Bernini Started It

Charlotte Matthai
Ryan Clement

Mark Jarzombek

Yolande Daniels
Timothy Hyde
Deborah Garcia

Bernini’s altar at St. Peter’s Basilica is a sacred focal point and manifestation of divine power and glory - the Church at the height of its power and an authoritative flaunting of papal infallibility.

The altar rests upon the tomb of St. Peter from which the Pope traces his legitimacy.  At this place of sacrifice, wine is transubstantiated to blood and bread to flesh.  Yet beneath the sacrificial locus - at the foot of the Pope - are lurking flesh and fluids not-so-divine.  Sculpted into the Barberini crest on the piers of the Baldacchino are the face and genitals of a woman in labor.  Viewed in a circumambulatory procession, the rhythms of contractions are depicted through her facial contortions and vaginal transmutation. Her genitals are thinly disguised as the face of a satyr that emerges in the final scene, no longer a virgin and hungry for more.  This is not the vagina of Mary; this was not an immaculate conception.

Bernini has inserted an other, a queer, an abject form of the revered sacrifices upon the altar.  They’re all fluids; they’re all flesh.  Yet the ones above hold a godly and masculine power, whereas the feminine fluids below are execrated and feared within the western Catholic heteronormative tradition.

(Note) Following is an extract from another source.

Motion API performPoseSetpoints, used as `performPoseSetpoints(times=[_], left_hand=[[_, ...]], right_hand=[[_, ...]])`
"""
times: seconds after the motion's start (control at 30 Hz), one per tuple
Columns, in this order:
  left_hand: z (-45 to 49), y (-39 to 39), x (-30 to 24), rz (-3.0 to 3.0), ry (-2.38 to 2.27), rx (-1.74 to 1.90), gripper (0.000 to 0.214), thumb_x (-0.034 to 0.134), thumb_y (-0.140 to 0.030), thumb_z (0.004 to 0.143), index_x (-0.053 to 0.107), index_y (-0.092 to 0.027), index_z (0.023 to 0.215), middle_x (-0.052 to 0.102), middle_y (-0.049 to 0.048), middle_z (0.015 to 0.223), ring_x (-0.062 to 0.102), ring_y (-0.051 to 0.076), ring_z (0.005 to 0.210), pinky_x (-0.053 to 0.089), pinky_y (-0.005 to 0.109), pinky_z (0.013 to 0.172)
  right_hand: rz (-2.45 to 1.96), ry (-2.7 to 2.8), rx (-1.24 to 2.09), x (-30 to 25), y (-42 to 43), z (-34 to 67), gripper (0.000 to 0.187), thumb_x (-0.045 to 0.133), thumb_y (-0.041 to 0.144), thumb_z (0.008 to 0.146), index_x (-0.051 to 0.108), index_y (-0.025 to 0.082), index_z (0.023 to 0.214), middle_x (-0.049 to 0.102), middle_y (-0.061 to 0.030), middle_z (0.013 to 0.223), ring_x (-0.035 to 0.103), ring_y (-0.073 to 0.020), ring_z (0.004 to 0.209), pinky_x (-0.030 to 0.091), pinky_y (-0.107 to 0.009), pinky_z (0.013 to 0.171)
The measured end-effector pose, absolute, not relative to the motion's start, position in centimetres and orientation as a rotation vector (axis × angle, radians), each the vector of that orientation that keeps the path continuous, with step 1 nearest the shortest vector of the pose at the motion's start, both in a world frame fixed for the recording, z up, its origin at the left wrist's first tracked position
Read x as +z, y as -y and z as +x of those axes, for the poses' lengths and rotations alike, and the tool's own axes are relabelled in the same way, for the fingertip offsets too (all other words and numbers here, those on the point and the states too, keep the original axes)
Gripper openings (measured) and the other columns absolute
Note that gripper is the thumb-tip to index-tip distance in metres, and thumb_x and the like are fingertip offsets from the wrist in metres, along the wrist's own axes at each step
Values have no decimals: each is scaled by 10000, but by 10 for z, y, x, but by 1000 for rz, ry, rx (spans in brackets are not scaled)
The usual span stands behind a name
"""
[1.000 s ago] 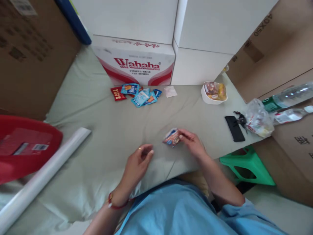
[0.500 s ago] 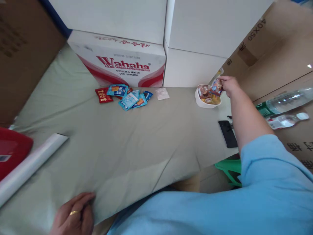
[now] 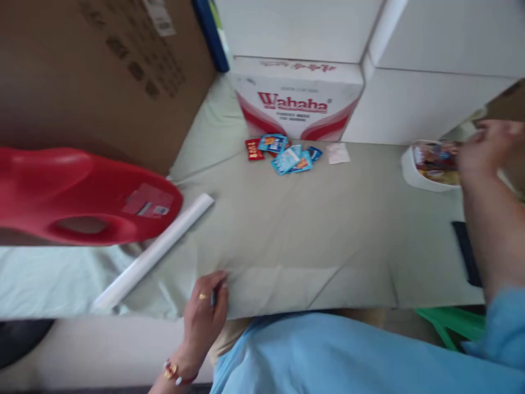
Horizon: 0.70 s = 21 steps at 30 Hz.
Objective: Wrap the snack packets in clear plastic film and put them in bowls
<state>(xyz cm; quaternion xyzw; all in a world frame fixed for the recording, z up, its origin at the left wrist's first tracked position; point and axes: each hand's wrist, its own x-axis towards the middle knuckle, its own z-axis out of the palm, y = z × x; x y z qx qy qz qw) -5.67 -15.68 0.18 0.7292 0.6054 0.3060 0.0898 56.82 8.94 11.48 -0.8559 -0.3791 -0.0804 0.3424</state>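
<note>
My left hand [image 3: 206, 303] rests at the near edge of the cloth-covered table, fingers curled together, and I see nothing held in it. A gold ring and a red beaded bracelet are on that side. Far to the right, my right hand [image 3: 488, 145] is at the right side of a white bowl [image 3: 424, 179], smeared by motion, so its grip is hidden. Inside the bowl are several wrapped snacks, with a brown-and-blue snack packet [image 3: 446, 155] on top, close to the hand. Blue snack packets [image 3: 286, 160] and a red packet [image 3: 254, 149] lie in a pile mid-table.
Behind the pile stands a Wahaha water carton [image 3: 299, 104], with a small white packet [image 3: 338, 153] in front. On the left are a red jug [image 3: 86, 191], a white roll [image 3: 156, 251] and a large cardboard box [image 3: 102, 82]. A dark phone [image 3: 466, 254] lies under my right forearm.
The view has swung left, bringing more of the red jug into sight. My right hand held a snack packet above the bowl; now it is turned more to the right, blurred.
</note>
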Motion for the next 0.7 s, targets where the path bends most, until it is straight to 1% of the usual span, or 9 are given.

The altar provokes fantasies of queer desire and expression, yet it is stunted and entangled in a tradition of Western sexual monolingualism.   What would it look like to unleash the altar from these constraints, to reorient “straightness” by centering the queer? How can we tap into this papal-sacrificial-dogmatic-lineage of legitimacy?  How can we seize ecclesiastical power and appropriate TRANSubstantiation to affirm earthly human bodies, to legitimate bodies beyond the binary, and to acknowledge the sacrifice of bodies beyond human?